WORK REQUEST: Filter this material down to the lines that contain the string "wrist", and return those lines.

PROVIDED DATA:
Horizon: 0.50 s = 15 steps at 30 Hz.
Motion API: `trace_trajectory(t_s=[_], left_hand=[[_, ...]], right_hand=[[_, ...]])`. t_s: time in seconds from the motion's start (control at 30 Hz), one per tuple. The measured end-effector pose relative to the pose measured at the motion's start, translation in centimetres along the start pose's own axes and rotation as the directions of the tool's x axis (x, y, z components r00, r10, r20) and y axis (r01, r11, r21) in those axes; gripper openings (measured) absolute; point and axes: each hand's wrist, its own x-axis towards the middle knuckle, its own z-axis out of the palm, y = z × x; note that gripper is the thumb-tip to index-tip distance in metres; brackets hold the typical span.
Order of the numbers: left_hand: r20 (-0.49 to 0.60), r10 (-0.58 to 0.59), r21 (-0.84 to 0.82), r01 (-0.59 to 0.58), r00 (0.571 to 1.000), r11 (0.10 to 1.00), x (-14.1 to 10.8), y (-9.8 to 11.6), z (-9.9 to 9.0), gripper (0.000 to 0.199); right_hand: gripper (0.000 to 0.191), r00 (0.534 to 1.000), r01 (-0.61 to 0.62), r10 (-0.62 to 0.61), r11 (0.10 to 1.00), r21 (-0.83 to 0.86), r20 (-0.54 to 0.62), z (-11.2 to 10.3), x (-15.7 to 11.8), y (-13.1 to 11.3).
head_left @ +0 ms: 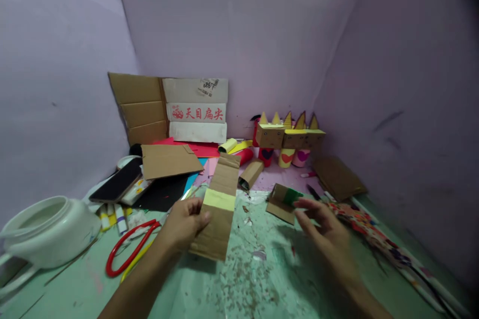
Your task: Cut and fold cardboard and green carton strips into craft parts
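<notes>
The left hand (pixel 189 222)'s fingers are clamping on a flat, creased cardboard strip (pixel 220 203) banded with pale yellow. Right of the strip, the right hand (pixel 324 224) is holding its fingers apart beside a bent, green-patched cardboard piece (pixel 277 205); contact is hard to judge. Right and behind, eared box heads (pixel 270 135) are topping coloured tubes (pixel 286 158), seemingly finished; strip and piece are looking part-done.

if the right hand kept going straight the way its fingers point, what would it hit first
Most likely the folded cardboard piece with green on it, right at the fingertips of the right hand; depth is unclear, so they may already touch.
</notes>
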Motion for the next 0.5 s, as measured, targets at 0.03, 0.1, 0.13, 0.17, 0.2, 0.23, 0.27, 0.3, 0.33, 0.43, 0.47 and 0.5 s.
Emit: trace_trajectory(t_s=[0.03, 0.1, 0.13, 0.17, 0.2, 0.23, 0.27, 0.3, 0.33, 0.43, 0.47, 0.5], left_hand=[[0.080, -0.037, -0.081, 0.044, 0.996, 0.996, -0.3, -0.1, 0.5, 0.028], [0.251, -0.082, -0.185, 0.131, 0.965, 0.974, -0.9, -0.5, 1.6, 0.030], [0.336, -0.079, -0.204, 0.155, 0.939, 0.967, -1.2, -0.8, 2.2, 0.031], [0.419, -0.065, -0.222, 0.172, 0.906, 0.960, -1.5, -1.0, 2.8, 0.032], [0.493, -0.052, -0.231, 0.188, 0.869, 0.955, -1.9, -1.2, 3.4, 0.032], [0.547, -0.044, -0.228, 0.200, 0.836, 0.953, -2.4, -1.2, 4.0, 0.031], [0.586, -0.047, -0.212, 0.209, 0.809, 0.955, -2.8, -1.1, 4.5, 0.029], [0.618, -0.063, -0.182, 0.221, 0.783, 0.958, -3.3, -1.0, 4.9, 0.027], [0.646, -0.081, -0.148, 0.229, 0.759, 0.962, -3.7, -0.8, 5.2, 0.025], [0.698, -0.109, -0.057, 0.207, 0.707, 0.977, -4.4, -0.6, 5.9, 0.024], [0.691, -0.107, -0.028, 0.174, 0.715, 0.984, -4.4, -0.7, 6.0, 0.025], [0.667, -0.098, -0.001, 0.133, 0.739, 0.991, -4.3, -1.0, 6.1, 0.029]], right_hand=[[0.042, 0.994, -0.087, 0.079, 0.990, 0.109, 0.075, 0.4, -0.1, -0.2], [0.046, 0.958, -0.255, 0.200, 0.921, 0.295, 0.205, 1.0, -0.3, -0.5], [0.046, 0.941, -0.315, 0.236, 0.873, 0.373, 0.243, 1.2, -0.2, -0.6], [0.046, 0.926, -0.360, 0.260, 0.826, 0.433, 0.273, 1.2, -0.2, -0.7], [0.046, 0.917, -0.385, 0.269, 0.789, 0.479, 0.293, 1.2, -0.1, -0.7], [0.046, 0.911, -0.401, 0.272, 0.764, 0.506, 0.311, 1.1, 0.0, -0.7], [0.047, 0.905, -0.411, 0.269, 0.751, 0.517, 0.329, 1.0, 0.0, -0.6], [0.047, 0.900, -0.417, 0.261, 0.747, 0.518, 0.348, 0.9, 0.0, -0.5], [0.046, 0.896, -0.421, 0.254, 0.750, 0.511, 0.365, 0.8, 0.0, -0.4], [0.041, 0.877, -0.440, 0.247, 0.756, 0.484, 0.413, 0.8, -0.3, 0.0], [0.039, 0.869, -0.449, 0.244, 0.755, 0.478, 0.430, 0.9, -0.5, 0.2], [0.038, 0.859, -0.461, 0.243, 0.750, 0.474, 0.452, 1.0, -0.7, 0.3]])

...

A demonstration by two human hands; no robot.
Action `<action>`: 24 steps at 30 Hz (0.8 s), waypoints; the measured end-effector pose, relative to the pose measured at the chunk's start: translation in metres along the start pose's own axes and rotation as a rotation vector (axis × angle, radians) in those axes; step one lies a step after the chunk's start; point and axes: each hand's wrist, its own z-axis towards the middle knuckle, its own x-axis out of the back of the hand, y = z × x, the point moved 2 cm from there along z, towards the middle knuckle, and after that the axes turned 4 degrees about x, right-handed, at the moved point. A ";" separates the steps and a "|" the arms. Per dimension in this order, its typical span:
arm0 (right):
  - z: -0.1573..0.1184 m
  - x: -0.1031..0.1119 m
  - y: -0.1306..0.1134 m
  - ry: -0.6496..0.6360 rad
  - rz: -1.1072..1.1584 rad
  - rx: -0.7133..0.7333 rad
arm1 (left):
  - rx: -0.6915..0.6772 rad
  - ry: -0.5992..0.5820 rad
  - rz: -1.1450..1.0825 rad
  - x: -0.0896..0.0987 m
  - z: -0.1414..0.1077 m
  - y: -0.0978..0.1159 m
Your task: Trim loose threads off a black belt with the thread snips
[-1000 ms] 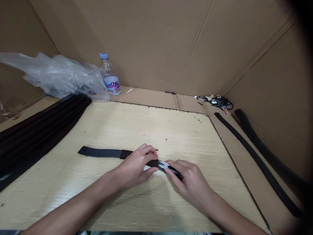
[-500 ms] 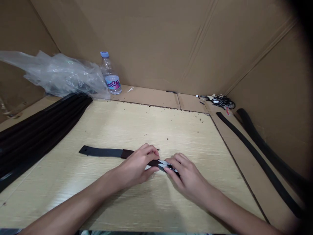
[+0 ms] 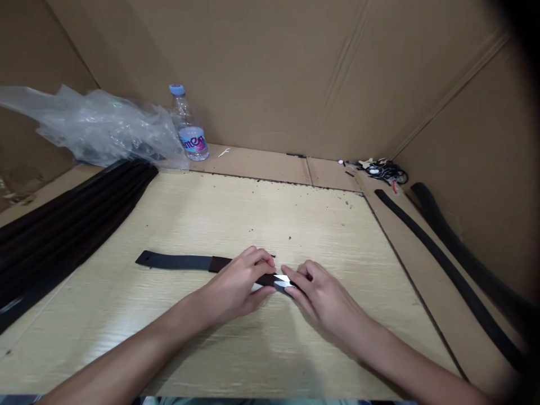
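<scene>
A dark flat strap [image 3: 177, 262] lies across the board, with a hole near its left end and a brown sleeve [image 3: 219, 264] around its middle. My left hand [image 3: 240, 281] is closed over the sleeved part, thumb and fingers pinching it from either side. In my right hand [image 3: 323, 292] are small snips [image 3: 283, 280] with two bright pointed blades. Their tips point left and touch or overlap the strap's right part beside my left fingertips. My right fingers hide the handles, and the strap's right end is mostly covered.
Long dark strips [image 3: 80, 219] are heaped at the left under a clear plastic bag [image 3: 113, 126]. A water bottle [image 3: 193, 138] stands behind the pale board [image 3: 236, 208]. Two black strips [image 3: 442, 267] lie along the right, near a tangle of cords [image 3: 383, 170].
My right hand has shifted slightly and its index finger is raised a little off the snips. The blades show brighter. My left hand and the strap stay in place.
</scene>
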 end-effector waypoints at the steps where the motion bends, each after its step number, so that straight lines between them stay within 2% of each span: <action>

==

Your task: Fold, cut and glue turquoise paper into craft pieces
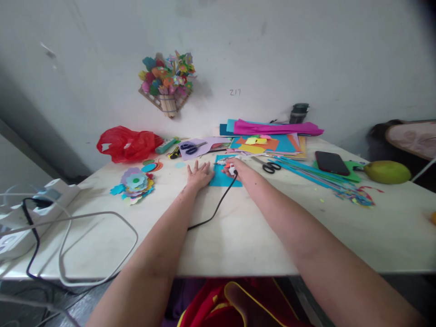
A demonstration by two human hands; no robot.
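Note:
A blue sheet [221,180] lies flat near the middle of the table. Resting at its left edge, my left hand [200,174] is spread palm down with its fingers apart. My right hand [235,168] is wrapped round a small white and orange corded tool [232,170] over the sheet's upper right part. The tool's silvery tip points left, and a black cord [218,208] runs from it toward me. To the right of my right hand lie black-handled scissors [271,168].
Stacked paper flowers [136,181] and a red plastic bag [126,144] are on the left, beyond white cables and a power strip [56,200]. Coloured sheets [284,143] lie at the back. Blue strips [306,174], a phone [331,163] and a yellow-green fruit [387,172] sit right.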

SOLUTION TO THE EXERCISE:
Motion API: `trace_trajectory(t_s=[_], left_hand=[[_, ...]], right_hand=[[_, ...]])`. t_s: time in seconds from the motion's start (control at 30 Hz), one per tuple. The measured end-effector pose relative to the pose measured at the motion's start, translation in centimetres along the start pose's own axes and rotation as the directions of the tool's x axis (x, y, z components r00, r10, r20) and y axis (r01, r11, r21) in those axes; gripper openings (measured) absolute; point and axes: each hand's wrist, its own x-axis towards the middle knuckle, its own z-axis out of the palm, y = z × x; note that gripper is the thumb-tip to index-tip distance in metres; brackets hold the typical span.
Action `<action>`: 24 steps at 30 Hz (0.8 s), waypoints; the measured end-effector pose, relative to the pose measured at the chunk's start: translation in metres along the start pose's own axes and rotation as a rotation vector (axis × angle, radians) in those axes; step one lies a step after the chunk's start; point and axes: each hand's wrist, its own z-axis towards the middle knuckle, its own x-axis out of the back of the hand, y = z × x, the point moved 2 cm from there along z, towards the middle knuckle, and after that the axes turned 4 degrees about x, right-handed, at the moved point. A ";" separates the steps and a "|" the arms. Per dimension in this order, its typical span:

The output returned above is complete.